▶ EXERCISE DIRECTIONS
Please reproduce the listing word for word. Pictures stay out.

━━━ RAW DATA ━━━

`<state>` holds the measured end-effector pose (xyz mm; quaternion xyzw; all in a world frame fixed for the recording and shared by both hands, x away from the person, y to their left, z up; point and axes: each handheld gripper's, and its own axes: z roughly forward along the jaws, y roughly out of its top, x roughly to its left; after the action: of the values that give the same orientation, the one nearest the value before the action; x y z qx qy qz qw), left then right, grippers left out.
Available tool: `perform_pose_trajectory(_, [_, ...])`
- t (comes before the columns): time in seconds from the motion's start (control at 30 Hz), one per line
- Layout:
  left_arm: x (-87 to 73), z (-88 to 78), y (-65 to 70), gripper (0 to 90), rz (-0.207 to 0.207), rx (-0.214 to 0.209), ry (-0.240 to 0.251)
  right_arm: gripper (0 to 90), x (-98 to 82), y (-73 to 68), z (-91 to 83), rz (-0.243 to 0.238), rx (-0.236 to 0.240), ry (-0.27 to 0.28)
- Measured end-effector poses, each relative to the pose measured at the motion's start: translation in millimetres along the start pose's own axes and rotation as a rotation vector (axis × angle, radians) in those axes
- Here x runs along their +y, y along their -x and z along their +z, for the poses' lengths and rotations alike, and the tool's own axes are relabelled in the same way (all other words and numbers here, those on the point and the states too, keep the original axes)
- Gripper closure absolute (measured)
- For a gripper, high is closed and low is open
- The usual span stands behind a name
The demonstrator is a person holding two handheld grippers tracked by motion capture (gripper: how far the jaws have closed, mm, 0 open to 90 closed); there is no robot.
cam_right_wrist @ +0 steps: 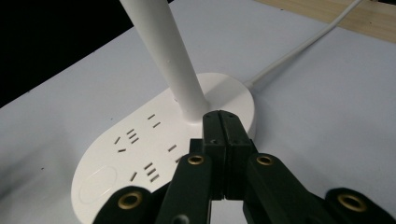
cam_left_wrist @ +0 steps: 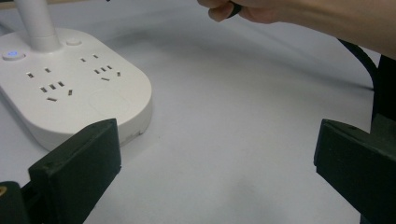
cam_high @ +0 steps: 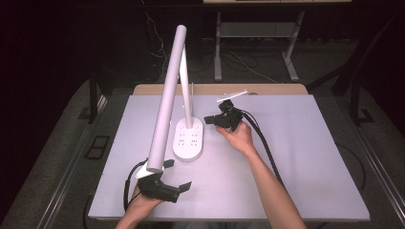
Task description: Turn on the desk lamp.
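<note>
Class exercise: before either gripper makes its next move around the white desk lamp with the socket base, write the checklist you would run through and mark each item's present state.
1. Right gripper shut, nothing between its pads: ok.
2. Right gripper close above the lamp base, beside the stem; whether they touch: cannot tell.
3. Left gripper open, nothing between its pads: ok.
4. Lamp base flat on the table: ok.
5. Blue light lit on the round button: ok.
6. Lamp cord trails off the far side of the base, away from both grippers: ok.

lamp base (cam_right_wrist: 140, 163) — smooth white plastic
</note>
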<state>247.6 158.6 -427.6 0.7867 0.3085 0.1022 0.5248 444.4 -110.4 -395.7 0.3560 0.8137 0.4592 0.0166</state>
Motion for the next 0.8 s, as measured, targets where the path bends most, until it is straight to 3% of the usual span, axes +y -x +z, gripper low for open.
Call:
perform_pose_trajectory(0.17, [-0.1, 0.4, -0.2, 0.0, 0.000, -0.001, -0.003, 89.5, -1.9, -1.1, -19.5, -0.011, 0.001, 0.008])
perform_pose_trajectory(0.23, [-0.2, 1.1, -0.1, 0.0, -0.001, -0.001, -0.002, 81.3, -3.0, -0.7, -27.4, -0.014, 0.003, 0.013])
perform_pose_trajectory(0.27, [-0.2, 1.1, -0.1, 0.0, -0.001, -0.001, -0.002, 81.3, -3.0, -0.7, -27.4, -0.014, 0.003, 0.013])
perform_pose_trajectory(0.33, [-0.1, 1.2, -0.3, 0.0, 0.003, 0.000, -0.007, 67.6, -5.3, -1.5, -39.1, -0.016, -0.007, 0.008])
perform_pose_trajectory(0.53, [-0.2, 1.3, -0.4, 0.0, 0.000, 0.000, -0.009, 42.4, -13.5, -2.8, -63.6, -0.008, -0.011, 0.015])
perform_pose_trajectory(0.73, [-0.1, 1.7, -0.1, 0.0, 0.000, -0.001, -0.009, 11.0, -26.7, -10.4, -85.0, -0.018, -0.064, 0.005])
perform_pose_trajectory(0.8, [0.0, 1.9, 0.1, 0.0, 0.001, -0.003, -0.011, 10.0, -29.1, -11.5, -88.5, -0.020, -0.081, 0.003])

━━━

▶ SOLUTION TO THIS EXERCISE
`<state>` holds the measured end-effector pose (xyz mm; quaternion xyzw; all in a world frame fixed for the recording and shared by both hands, x away from the person, y to their left, z up; point and axes: each handheld gripper's, and its own axes: z roughly forward along the jaws, y roughly out of its top, x roughly to its left; after the action: of the values that give the same orientation, the one nearest the value before the action; x y z qx qy qz qw), left then right, grippers left out.
Available tool: `perform_pose_trajectory(_, [_, ...])`
- t (comes before the columns): time in seconds from the motion's start (control at 30 Hz), one per line
- Layout:
  left_arm: x (-87 to 73), z (-88 to 78), y (-65 to 70), gripper (0 to 90), rz (-0.207 to 0.207), rx (-0.214 to 0.209), ry (-0.240 to 0.251)
  right_arm: gripper (0 to 90), x (-98 to 82), y (-73 to 68), z (-91 to 83), rz (-0.243 to 0.238), rx (-0.236 to 0.240), ry (-0.27 to 0.28)
- Measured end-effector poses, each relative to the pose measured at the motion's start: translation in millimetres along the start pose's own axes and rotation as a rotation vector (axis × angle, radians) in those axes
- Here x runs along their +y, y along their -x and z along their +z, for the poses' lengths and rotations alike, and the tool's own axes are relabelled in the same way (all other words and numbers here, those on the point and the states too, keep the original axes)
- Gripper closure absolute (measured)
- For a gripper, high is closed and low is open
- The usual span stands behind a name
The demonstrator is a person holding two handheld grippers tracked by motion capture (gripper: how far the jaws have closed, mm, 0 open to 90 closed); there is no robot.
cam_right_wrist @ +0 steps: 
cam_left_wrist @ +0 steps: 
cam_high @ +0 steps: 
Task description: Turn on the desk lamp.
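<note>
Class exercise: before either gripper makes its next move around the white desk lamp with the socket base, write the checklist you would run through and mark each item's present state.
1. Right gripper shut, nothing between its pads: ok.
2. Right gripper close above the lamp base, beside the stem; whether they touch: cannot tell.
3. Left gripper open, nothing between its pads: ok.
4. Lamp base flat on the table: ok.
5. Blue light lit on the round button: ok.
6. Lamp cord trails off the far side of the base, away from both grippers: ok.

lamp base (cam_right_wrist: 140, 163) — smooth white plastic
</note>
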<state>247.6 158.6 -427.6 0.7867 0.3085 0.1022 0.5248 444.4 -110.4 -395.7 0.3560 0.8137 0.4592 0.0166</state>
Motion for the next 0.8 s, as measured, targets where the path bends most, until it is straight to 3% of the usual span, axes +y -x +z, gripper low for open.
Call:
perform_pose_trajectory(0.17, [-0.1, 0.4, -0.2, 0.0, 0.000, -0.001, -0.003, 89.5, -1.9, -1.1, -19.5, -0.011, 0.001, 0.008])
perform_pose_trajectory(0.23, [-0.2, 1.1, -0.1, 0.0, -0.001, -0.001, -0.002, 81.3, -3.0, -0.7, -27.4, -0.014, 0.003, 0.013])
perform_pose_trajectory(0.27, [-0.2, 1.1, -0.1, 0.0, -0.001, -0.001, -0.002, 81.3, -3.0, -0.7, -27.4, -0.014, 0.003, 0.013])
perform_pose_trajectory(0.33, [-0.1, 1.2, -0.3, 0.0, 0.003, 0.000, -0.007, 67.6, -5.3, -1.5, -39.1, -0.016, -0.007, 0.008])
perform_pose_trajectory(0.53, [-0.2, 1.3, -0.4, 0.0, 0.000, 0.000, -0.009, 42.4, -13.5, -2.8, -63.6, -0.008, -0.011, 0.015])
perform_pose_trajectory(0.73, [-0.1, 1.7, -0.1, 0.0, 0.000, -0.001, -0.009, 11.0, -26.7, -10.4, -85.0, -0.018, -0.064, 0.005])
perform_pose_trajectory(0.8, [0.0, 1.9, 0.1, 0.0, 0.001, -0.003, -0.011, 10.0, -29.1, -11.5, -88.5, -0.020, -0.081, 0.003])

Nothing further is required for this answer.